Para explicar melhor seu argumento, Francisco de Oliveira diferencia as consequências da 2ª Revolução Industrial e da 3ª Revolução Industrial. De acordo com o autor, o progresso técnico da 2ª Revolução Industrial era caracterizado por ser difuso e universal, já o da 3ª Revolução Industrial era incremental, dependia de conhecimentos anteriores, era descartável e efêmero. Por ter essas características, na 3ª Revolução Industrial era anulada a fronteira entre a ciência e a tecnologia.
O novo cenário fez com que as economias periféricas só pudessem copiar o descartável e esse tipo de acumulação torna-se obsoleta rapidamente. Consequentemente, por um lado, o constante esforço de investimento nesses setores leva à dependência financeira. Por outro, o reduzido nível de direitos trabalhistas existentes no Brasil reduziu a dificuldade da exploração realizada pelo capital da 3ª Revolução Industrial, fazendo do Brasil uma das sociedades mais desiguais do mundo devido ao rebaixamento da força de trabalho e à dependência externa.
Francisco de Oliveira também aponta para a transformação da estrutura de classe ocorrida no Brasil e, ao mesmo tempo, mostra como houve uma aproximação entre o Partido da Social Democracia Brasileira (PSDB) e o Partido dos Trabalhadores (PT). Para o autor, os técnicos, economistas e professores universitários do PSDB transformaram-se em banqueiros. Já os quadros do alto proletariado do PT transformaram-se nos administradores dos fundos de previdência. Assim, “(…) a identidade dos dois casos reside no controle do acesso aos fundos públicos, no conhecimento do mapa da mina” (OLIVEIRA, 2013, p. 147).
Considerações finais
O artigo apresentou de forma sucinta os principais argumentos presentes no ensaio O ornitorrinco escrito por Francisco de Oliveira, autor que propõe uma interpretação da formação do subdesenvolvimento no Brasil e, posteriormente, da formação do ornitorrinco. Esta última, corresponde a uma sociedade fundada em uma avançada e complexa industrialização da 2ª Revolução Industrial quando a 3ª Revolução Industrial já dominava a produção nas economias centrais do sistema capitalista, fato que a tornou dependente financeira e tecnologicamente. No ornitorrinco, a imensa quantidade de trabalhadores de baixa qualificação é gerida pela reduzida quantidade de trabalhadores altamente qualificados. Finalmente, a estrutura de classe foi transformada nessa sociedade, fazendo com que houvesse uma aproximação entre os técnicos, economistas e professores universitários do PSDB e os quadros do alto proletariado do PT. Aqueles transformaram-se em banqueiros, estes em gestores de fundos de pensão, caracterizando a formação de uma nova elite possuidora de acesso aos fundos públicos.

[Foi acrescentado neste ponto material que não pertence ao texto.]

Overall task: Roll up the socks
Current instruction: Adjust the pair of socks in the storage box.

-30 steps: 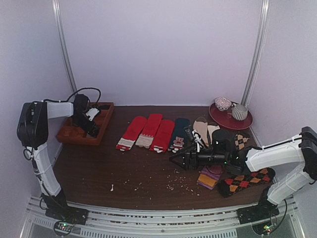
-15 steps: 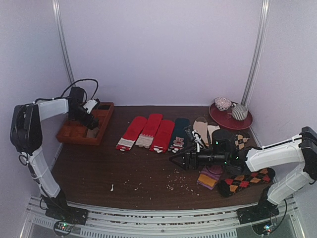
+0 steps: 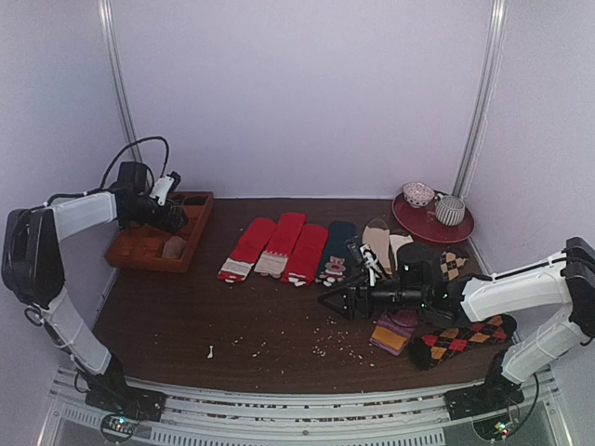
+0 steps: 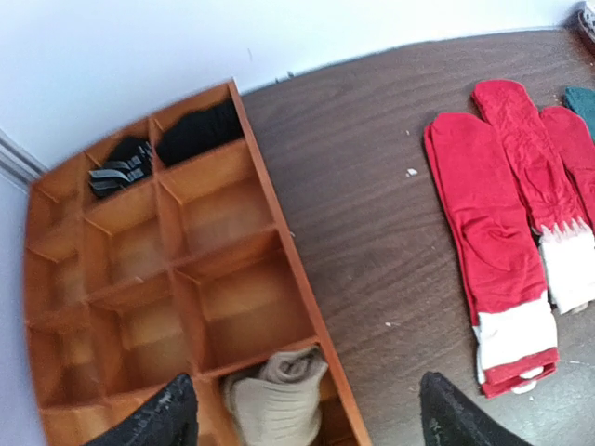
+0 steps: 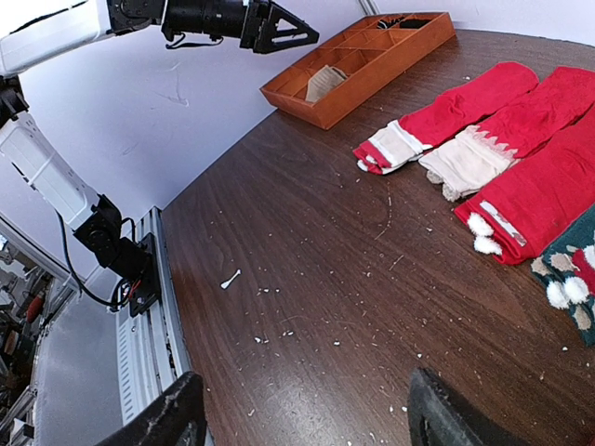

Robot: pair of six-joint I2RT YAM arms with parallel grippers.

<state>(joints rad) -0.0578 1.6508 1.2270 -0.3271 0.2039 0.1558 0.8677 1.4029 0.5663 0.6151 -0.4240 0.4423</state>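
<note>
**Fig. 1.** We see the socks [image 4: 277, 401] rolled into 1 tan bundle in a corner compartment of the wooden tray [image 4: 270, 200]. The left gripper [image 5: 284, 32] hangs above that tray, jaws wide apart, holding nothing. The right gripper [image 3: 335, 302] hovers low over the table [image 5: 307, 279] near the red socks [image 4: 488, 223], its 2 fingers also spread and empty.

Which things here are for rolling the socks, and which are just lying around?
For the job:
- tan knit sock bundle, already rolled, sitting in a compartment of the orange wooden divider tray

Just lying about:
- red socks with white cuffs
- dark teal sock
- orange-and-black argyle sock
- dark red plate
- black socks in the tray's far compartments
</note>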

Mais de vinte anos após sua publicação, o ensaio de Francisco de Oliveira continua atual e sua crítica auxilia na compreensão e na reflexão sobre as contradições e as desigualdades existentes na sociedade brasileira contemporânea [3]. É um ensaio que mostra as desiguais características das possibilidades de desenvolvimento capitalista no Brasil e, ao mesmo tempo, as impossibilidades de transformação de uma economia periférica do sistema e que já não é mais subdesenvolvida.
Créditos da imagem que ilustra o artigo: Wikipédia.
Notas
[1] OLIVEIRA, Francisco de. Crítica à razão dualista: o ornitorrinco. 1ª ed. São Paulo, SP: Boitempo, 2013.
[2] Ensaio publicado em 1972 pelo autor.
[3] Um pequeno texto sobre os 20 anos do ensaio O ornitorrinco pode ser encontrado aqui. Outros dois artigos que fazem a análise do ensaio após vinte anos de sua publicação podem ser acessados aqui e aqui.
Referências
DOS SANTOS, Fabiano José Araújo. “O Ornitorrinco”, 20 anos depois. Mediações-Revista de Ciências Sociais, p. 1-17, 2023.
DUARTE, João Marcos. 20 anos de “O ornitorrinco”. Blog da Boitempo. 2023. Disponível em: https://blogdaboitempo.com.br/2023/07/11/20-anos-de-o-ornitorrinco/Acesso em: 21 abr. 2024.
OLIVEIRA, Francisco de. Crítica à razão dualista: o ornitorrinco. 1ª ed. São Paulo, SP: Boitempo, 2013.
RODRIGUES, Glauco Bruce; RAMOS, Tatiana Tramontani. O Ornitorrinco 20 anos depois: o que passou? Boletim Campineiro de Geografia, v. 13, n. 2, p. 409-433, 2023.